# To do
Find the lines below that contain the word "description" and count them. Only the number should be given.
━━━━━━
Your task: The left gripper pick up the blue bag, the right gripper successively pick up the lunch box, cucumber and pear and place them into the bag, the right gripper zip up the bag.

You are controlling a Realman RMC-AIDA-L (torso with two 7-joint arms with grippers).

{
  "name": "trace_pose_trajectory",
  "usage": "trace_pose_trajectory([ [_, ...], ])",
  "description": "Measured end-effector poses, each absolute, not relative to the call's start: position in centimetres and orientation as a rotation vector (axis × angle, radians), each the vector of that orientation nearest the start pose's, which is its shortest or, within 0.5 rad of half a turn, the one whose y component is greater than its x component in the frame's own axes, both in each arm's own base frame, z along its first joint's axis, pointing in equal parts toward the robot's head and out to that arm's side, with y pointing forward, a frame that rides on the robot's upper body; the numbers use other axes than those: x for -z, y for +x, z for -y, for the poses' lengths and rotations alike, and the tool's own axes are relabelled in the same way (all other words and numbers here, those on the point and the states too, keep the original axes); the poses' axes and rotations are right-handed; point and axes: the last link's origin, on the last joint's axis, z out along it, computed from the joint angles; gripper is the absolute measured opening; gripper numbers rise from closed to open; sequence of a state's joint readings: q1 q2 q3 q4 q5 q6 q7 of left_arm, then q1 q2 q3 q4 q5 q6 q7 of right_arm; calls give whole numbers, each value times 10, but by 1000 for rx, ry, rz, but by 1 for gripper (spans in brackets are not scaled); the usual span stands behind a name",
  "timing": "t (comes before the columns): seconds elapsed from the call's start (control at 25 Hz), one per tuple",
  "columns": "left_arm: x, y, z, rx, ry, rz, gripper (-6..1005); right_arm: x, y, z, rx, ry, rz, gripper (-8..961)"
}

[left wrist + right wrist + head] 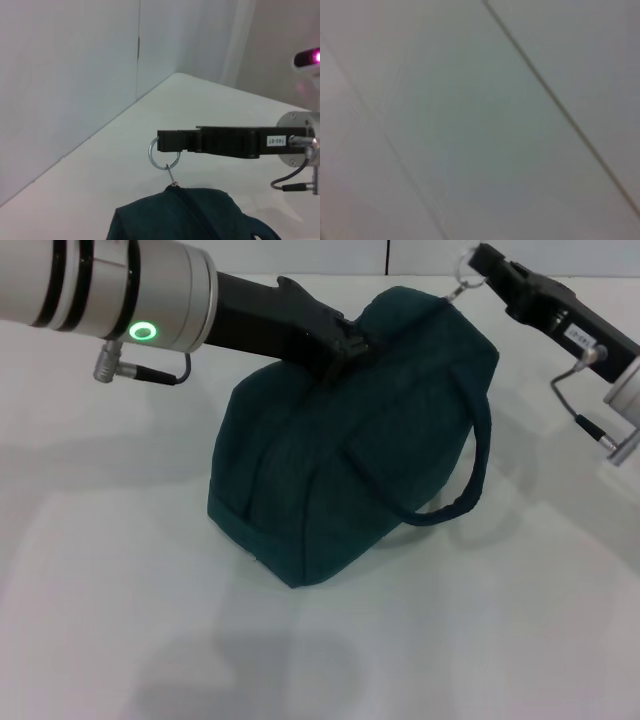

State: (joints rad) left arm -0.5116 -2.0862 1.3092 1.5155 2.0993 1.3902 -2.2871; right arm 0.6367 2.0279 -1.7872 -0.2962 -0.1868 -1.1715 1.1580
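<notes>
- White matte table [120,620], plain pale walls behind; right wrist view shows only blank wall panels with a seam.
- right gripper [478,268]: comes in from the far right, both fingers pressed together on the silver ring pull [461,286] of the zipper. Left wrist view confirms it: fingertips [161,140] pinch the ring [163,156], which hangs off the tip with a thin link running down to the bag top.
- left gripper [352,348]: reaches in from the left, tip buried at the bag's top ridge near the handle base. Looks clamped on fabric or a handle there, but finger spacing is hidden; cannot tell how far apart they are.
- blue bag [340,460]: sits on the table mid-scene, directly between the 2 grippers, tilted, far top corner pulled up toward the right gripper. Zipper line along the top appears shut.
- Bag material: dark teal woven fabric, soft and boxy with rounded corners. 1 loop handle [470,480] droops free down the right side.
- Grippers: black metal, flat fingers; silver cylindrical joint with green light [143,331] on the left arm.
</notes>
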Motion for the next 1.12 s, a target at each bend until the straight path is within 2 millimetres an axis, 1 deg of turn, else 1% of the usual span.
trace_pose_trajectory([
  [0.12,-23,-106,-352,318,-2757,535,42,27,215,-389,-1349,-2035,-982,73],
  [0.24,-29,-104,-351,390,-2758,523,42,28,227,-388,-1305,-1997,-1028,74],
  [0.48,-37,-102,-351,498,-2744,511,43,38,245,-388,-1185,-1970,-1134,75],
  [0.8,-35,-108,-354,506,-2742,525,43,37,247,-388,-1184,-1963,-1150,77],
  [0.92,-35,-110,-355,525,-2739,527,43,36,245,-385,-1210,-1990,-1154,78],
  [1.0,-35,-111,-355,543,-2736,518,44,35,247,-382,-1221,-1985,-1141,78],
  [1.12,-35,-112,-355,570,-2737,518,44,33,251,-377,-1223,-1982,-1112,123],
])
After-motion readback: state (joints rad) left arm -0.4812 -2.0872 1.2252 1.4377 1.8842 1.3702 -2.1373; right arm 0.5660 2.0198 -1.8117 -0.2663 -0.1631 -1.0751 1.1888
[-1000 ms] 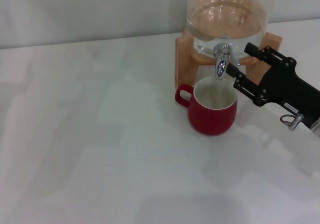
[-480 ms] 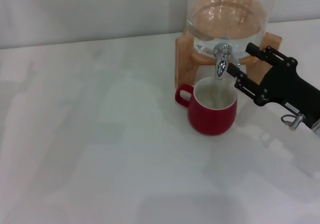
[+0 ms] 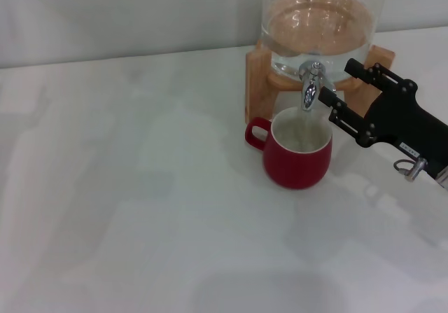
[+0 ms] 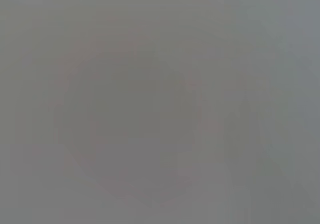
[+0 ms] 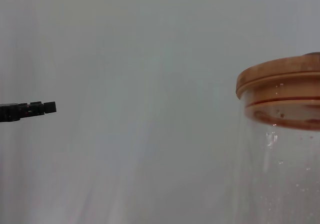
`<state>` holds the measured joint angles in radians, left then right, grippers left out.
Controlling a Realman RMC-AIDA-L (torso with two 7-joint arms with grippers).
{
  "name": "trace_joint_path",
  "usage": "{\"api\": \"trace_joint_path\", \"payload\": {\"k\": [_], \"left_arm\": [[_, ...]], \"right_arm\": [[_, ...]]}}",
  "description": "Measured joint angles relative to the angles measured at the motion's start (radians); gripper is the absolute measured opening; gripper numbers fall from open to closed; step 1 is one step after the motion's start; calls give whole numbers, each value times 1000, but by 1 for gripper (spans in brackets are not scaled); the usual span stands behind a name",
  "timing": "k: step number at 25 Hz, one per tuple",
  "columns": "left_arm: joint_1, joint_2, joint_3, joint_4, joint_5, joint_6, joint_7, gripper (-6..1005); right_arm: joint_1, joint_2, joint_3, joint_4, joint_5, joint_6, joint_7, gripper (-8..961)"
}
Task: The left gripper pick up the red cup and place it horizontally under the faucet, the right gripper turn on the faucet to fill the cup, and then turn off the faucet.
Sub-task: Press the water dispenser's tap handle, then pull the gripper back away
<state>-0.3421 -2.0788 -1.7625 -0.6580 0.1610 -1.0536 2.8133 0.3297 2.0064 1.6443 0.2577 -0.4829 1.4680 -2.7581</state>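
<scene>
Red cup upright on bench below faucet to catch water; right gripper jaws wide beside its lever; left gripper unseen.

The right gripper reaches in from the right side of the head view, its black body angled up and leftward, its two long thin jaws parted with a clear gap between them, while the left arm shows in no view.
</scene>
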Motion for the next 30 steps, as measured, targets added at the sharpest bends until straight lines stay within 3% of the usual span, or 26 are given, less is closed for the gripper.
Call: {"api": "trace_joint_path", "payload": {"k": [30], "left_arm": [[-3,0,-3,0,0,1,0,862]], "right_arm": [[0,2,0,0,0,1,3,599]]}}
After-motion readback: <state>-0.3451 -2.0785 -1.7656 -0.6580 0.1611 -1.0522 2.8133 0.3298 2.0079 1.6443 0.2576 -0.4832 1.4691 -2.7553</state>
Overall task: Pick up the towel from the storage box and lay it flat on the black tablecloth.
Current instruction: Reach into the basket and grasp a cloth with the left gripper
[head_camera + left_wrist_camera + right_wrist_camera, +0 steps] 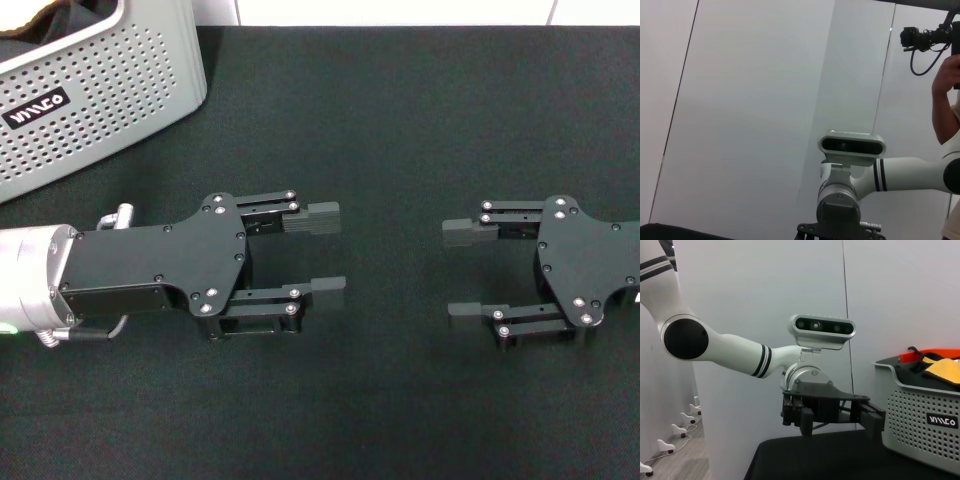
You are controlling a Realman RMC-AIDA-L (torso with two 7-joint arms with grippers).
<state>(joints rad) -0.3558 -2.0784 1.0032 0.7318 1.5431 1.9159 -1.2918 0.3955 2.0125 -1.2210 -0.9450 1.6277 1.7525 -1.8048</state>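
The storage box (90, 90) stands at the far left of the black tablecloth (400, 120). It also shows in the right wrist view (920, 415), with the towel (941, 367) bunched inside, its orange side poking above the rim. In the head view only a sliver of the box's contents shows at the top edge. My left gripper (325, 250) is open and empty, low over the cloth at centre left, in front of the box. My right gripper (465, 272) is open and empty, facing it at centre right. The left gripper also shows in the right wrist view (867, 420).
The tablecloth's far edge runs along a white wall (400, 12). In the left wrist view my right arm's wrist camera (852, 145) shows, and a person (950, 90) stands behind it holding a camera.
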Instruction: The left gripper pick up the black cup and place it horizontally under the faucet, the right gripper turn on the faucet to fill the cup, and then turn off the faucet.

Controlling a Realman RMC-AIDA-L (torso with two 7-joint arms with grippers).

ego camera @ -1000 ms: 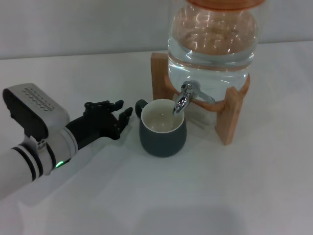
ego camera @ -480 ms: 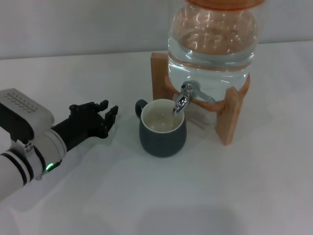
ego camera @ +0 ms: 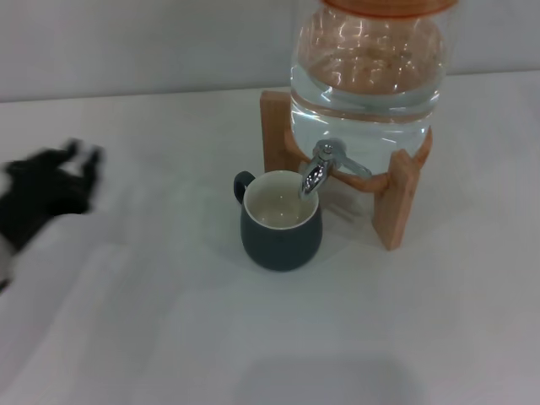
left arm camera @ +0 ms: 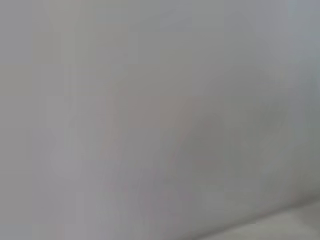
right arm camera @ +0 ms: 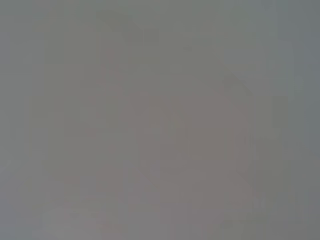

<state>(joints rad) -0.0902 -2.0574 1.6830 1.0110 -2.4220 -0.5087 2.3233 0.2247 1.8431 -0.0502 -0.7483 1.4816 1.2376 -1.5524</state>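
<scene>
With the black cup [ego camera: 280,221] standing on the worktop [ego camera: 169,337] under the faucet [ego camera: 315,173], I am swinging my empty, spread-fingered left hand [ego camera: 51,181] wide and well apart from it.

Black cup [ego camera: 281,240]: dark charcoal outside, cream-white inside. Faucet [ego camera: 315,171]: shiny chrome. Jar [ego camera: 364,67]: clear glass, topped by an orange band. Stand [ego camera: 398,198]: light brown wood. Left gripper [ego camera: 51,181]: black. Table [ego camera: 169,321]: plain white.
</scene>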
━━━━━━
# Output of the exercise
2